Although the records contain pictures, none belong in the copy: restate word for word only the lines from the one with "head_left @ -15" through the one with "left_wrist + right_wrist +", both included.

** Opening SUPPLIED INFORMATION block **

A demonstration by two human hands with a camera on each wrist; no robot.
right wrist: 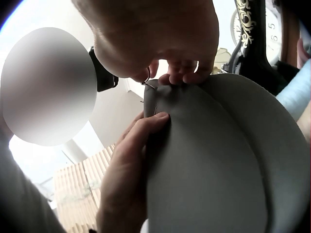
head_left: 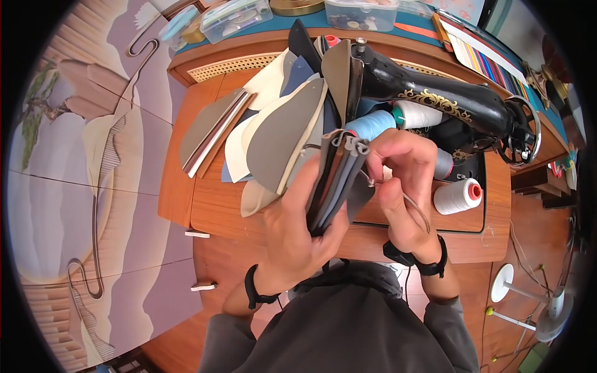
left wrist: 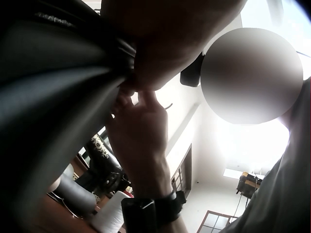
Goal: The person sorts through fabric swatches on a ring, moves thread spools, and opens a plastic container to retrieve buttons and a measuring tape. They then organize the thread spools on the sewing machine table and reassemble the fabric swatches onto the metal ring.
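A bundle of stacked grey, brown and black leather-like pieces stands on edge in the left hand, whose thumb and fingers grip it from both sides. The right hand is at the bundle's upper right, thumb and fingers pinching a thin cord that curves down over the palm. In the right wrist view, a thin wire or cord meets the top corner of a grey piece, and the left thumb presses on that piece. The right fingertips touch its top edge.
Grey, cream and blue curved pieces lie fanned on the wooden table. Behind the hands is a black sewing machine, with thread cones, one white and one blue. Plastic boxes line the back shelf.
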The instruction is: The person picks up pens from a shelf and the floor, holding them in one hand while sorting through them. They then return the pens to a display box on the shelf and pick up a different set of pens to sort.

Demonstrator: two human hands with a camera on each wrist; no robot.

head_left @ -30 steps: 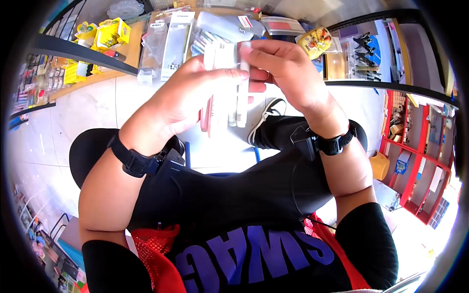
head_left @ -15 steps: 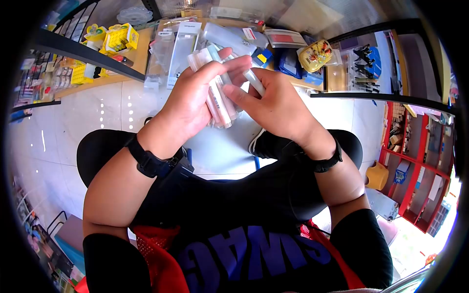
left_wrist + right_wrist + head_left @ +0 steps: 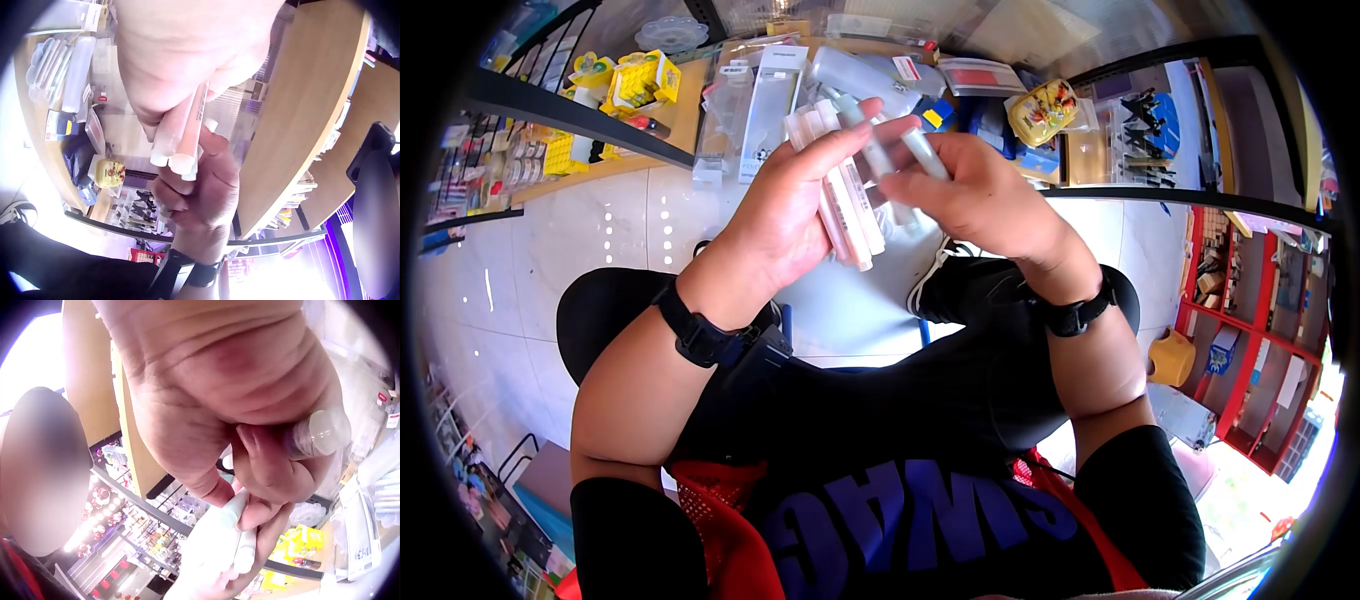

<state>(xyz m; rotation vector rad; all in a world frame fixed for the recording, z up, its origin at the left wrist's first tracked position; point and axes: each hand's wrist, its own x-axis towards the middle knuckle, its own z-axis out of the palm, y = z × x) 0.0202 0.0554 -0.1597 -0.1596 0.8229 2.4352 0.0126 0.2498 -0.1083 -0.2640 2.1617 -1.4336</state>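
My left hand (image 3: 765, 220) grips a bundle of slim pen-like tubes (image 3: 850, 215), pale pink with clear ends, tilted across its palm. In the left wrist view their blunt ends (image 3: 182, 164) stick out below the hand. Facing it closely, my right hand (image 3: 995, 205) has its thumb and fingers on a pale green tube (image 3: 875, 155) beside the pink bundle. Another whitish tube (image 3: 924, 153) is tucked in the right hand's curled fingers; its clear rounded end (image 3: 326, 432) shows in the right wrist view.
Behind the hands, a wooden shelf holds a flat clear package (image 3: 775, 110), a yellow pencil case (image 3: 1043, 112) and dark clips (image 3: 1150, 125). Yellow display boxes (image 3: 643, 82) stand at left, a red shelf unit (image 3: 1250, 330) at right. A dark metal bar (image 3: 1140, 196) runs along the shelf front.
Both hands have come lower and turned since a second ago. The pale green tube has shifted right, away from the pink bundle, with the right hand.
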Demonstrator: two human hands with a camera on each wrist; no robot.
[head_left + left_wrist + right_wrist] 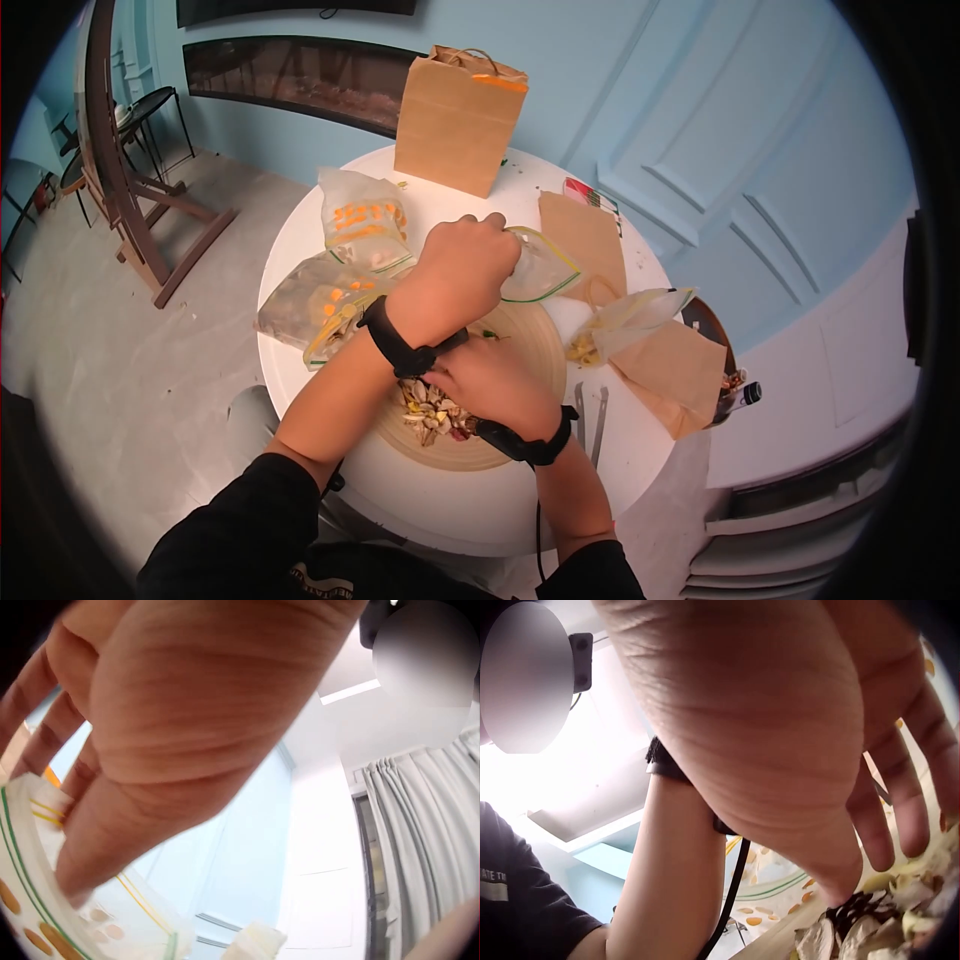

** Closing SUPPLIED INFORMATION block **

**ANSWER SPACE**
head_left @ -15 steps: 
left_wrist + right_wrist + head_left @ +0 steps: 

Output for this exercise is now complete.